= H. C. Colles =

English music critic and organist (1879–1943)

Henry Cope Colles (20 April 1879 – 4 March 1943) was an English music critic, music lexicographer, writer on music and organist. He is best known for his 32 years as chief music critic of The Times (1911–1943) and for editing the 3rd and 4th editions of Grove's Dictionary of Music and Musicians (1927 and 1940 respectively).

==Biography==
Henry Colles (known informally as "Harry") was born in Bridgnorth, Shropshire, in 1879, the son and grandson of doctors both called Abraham Colles (the senior Abraham Colles is remembered as the discoverer of the eponymous Colles' fracture). His family was of Irish origin, originally from Kilkenny. They settled in Somerset, although the junior Abraham Colles practised in Bridgnorth.

Harry Colles entered the Royal College of Music (RCM) aged 16 and studied music history under Hubert Parry, the organ under Walter Alcock, and counterpoint under Walford Davies. He and Davies cemented a lifelong friendship, and Colles later wrote Davies's biography. He spent three years at the RCM and then, on Sir Walter Parratt's advice, applied for and won the organ scholarship at Worcester College, Oxford, graduating in 1902.

In 1908, he designed the organ for Emmanuel Church, West Hampstead, in consultation with Walford Davies who gave the first performance. Colles replaced the inaugural organist Martin Shaw, and was himself replaced by Harold Darke.

The Dean of Worcester College, William Henry Hadow, had strongly supported Colles to use his gifts with the written word in the field of music criticism. He became assistant music critic of The Times, under J. A. Fuller Maitland, and in 1911 succeeded him as chief critic. He occupied that role for more than half his life; he was 31 when appointed, and remained in this position until his death 32 years later in 1943, at the age of 63. During that time he appointed Frank Howes, Dyneley Hussey and A. H. Fox Strangways as his assistants, Howes eventually succeeding him.
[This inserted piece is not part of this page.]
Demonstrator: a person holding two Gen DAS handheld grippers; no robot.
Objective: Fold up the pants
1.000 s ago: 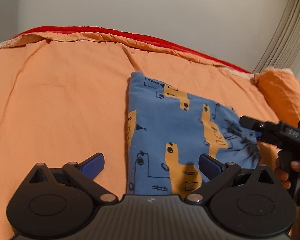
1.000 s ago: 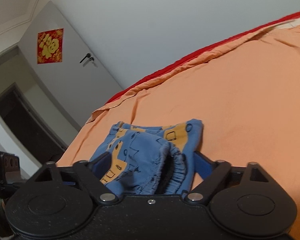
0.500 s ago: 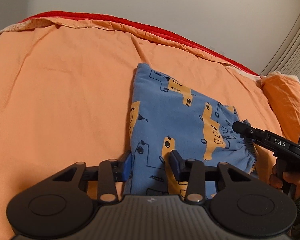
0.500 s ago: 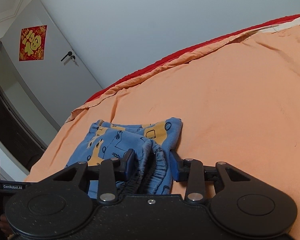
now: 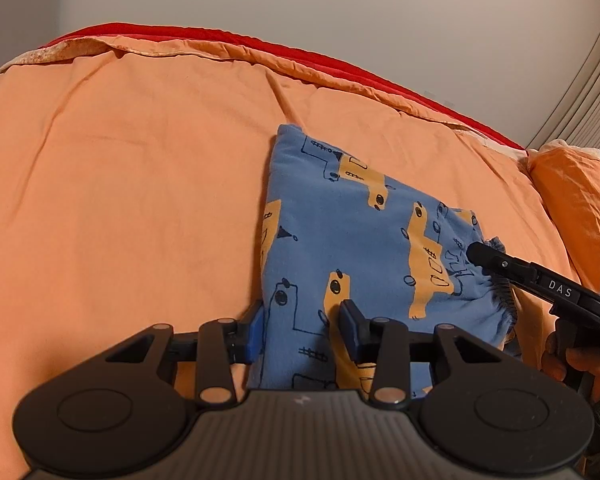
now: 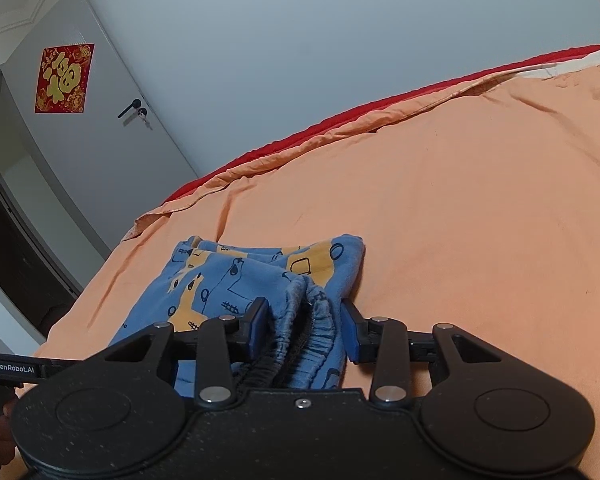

His writing was marked by its "comprehensive taste, sure and fair judgment, and ... unfailing tact and humanity that tempered even his severest strictures".

During World War I, Colles attained the rank of captain in the Royal Artillery and served in Macedonia, where he trained the Greek artillery in the use of British guns. For this service he was awarded a medal by the Greek government.

His arrangement of Henry Purcell's Hornpipe in E minor, ZT 685, was performed at the BBC Proms in 1915 and 1916.

On Sir Hugh Allen's invitation, he lectured on music history, analysis and interpretation at the RCM. He also taught at Cheltenham Ladies' College. In 1923 he spent some time in the United States as guest music critic for The New York Times.

In 1927, he produced the 3rd edition of Grove's Dictionary of Music and Musicians, which was an extensive revision of the 2nd edition produced by Fuller Maitland between 1904 and 1910. In 1940 he put out the 4th edition, a corrected reprint of the 3rd edition along with a supplementary volume. He personally wrote about one-twentieth of the millions of words in Grove III and IV. According to one obituarist, his assistant critic A. H. Fox Strangways, Colles's task was "to put in some sort of showing, on people and things that 'ought to find a place there', apart from any intrinsic interest they might or might not awaken; he was, in fact, a general tidier-up of half-remembered persons and topics".

In 1932 Colles was appointed D.Mus. honoris causa by the University of Oxford. In 1934 he was appointed Honorary Freeman of the Worshipful Company of Musicians. In 1936 he became an Honorary Fellow of Worcester College, Oxford.

Colles was deeply religious and took a special interest in the Three Choirs Festival. He made an abridged edition of Handel's Messiah for the festival. He was a Fellow and Governor of St. Michael's College, Tenbury, Chairman of the Church Music Society and Chairman of the School of English Church Music.

Colles was an examiner for the Associated Board of the Royal Schools of Music, visiting Australia and New Zealand in that capacity in 1939.

In early 1943, he was instrumental in arranging for the release from internment on the Isle of Man of the composer Egon Wellesz, to enable him to take up a fellowship of Lincoln College, Oxford.

Henry Cope Colles died in London on 4 March 1943, aged 63. When the library of the School of English Church Music was re-opened after the war in 1946, it was renamed the Colles Library in his memory.

==Other writings==
His writings apart from those mentioned above included:
- Brahms (London, 1908)
- The Growth of Music (Oxford, 1912–1916)
- Voice and Verse: a Study of English Song (London, 1928)
- The Chamber Music of Brahms (London, 1933)
- The Royal College of Music: a Jubilee Record, 1883–1933 (London, 1933)
- Colles, H. C. (1934). "Symphony and Drama, 1850–1900"
- On Learning Music and Other Essays (London, 1940)
- H. Walford Davies (London, 1942)
- History of St Michael's College, Tenbury (with M. F. Alderson; London, 1943).